Dall’altro  punto di vista, quello istituzionale, due sono gli aspetti da valutare:
a) non si capisce innanzitutto dove siano le premesse per intervenire con un Decreto Legge per modificare la natura di un Ente di rilevanza costituzionale. Siamo all’interno di un provvedimento di urgenza che fonda la sua validità sulla necessità di tagliare immediatamente alcuni costi di cui sia chiara l’evidenza,  per fronteggiare una difficile crisi finanziaria nazionale e internazionale. Ora nessun rapporto, nessuno studio, nessuna indagine ha dimostrato che le funzioni attualmente svolte dalle Province  possano essere svolte da altri soggetti con risparmi di spesa talmente evidenti  e immediati da giustificare la procedura d urgenza. Anzi si è verificato esattamente il contrario come è dimostrato in modo evidente dal fatto che non è stato possibile computare i presunti risparmi nel saldo complessivo della manovra;
b) senza entrare in tecnicismi giuridici, appare evidente che siamo di fronte a un sostanziale bypassamento delle procedure necessarie per modificare  la natura di un Ente  di rilevanza costituzionale. Infatti il disegno costituzionale viene surrettiziamente modificato, svuotando la Provincia di ogni ruolo, privandola delle funzioni amministrative proprie previste dalla Costituzione, attribuendole generiche funzioni di coordinamento al di fuori della lettera e dello spirito della Costituzione  stessa. Precedente pericoloso, che sarà invocato da chi vorrà nel futuro adottare le medesime scorciatoie, magari per obiettivi ancora più rilevanti. Il disegno costituzionale viene stravolto di riflesso anche per le Regioni che dovranno assorbire insieme alla maggior parte delle competenze buona parte del personale delle Province. Se questo fosse solo la metà ( il resto andrebbe ai Comuni e una piccola parte alle nuove Province) si tratterebbe di un numero di dipendenti pari al 75% di  quello attualmente in carico alle Regioni, che con una iniezione di personale così massiccia si trasformerebbero inevitabilmente e definitivamente in Enti a prevalenti funzioni gestionali, piuttosto che di programmazione. Infine paradossalmente le nuove Province, dai contorni indefiniti  e dalle competenze vaghe, questa volta sì probabilmente inutili, si attiveranno in contemporanea all’iter di modifica costituzionale per eliminarle. Ma non è finita qui perché nei prossimi mesi sarà ancora più evidente la confusione prodotta da norme così superficiali. Con buona pace degli utenti infatti potremmo trovarci di fronte contemporaneamente a quattro modelli di Province con relative competenze, a loro volta  differenti Regione per Regione:

  • quelle per le quali è intervenuta la Legge regionale entro il 31 dicembre 2012;
  • quelle delle Regioni che non hanno legiferato per tempo e che quindi in attesa dell’intervento sostitutivo dello Stato continueranno a funzionare come ora;
  • quelle delle Regioni a Statuto speciale;
  • quelle commissariate (anche qui problemi, considerato che l’art.141 invocato per giustificare il commissariamento non è  chiaramente applicabile  alla fattispecie).
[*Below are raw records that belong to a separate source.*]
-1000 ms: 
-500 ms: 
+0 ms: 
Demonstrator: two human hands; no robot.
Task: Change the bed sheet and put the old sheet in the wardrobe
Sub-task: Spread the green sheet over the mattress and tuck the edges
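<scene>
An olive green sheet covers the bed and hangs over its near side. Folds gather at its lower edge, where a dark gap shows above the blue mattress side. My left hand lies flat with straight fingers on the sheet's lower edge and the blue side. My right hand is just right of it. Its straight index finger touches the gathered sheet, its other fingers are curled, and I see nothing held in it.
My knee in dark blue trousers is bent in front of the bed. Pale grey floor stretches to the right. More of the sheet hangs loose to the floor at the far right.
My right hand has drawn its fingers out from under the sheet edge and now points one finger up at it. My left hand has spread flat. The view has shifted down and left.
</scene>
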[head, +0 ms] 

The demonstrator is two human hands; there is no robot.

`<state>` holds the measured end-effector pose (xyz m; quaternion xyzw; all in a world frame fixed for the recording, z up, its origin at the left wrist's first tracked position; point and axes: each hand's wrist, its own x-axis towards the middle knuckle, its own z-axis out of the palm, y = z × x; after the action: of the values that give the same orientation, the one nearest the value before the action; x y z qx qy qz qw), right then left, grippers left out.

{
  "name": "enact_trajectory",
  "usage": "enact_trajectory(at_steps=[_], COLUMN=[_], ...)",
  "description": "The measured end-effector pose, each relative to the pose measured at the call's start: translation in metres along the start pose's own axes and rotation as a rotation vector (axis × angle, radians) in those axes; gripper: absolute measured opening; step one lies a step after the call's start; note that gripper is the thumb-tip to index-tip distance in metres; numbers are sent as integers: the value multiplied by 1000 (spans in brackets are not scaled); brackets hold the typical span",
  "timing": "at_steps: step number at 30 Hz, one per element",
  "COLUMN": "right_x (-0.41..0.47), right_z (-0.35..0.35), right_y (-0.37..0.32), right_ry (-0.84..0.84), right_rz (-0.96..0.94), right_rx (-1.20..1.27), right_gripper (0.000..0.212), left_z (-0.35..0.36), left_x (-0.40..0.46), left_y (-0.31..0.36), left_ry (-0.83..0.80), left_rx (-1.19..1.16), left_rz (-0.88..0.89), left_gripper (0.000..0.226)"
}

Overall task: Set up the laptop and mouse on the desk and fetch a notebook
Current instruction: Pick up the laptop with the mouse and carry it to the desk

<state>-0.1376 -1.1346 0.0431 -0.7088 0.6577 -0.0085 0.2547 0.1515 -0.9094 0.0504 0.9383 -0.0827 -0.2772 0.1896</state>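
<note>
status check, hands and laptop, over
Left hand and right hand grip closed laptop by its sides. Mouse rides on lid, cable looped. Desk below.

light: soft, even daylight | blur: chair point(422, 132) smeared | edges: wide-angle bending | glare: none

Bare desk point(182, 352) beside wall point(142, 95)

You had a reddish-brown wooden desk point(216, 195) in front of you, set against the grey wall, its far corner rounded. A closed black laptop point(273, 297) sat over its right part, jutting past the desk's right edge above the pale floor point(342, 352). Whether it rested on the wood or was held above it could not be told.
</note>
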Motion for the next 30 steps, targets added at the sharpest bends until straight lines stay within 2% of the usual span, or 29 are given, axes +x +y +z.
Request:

Ma non si era parlato di semplificazioni? Quando i cittadini si accorgeranno di essere stati presi in giro allora il rischio è l’assalto al palazzo!

Come uscirne? Le Province possono fare ancora molto denunciando ai propri amministrati e al Paese le  incongruenze, gli errori e la superficialità di questa riforma, che va ripensata prima di tutto nell’interesse del Paese stesso e che deve riguardare contemporaneamente  in un disegno complessivo tutti i livelli di governo. Cominciando preferibilmente, per essere veramente credibile, dall’alto, con la riduzione del numero dei parlamentari e poi per li rami  passando con lo stesso criterio alle Province e ai Comuni. Ma non basta, è opportuna anche una ricognizione Provincia per Provincia e poi nazionale di tutti gli Enti e apparati che svolgono funzioni settoriali e che sfuggono a qualsiasi controllo. In questi spesso si annidano opacitá e costi occulti della politica che i cittadini hanno il diritto di conoscere.

Sarà forse una battaglia persa ma è necessario farla comunque, almeno a futura memoria,  perché la responsabilità dei danni che deriveranno da questa riforma non venga fatta ricadere sulla testa delle stesse Province e della loro classe dirigente, che ne sono invece vittime sacrificali.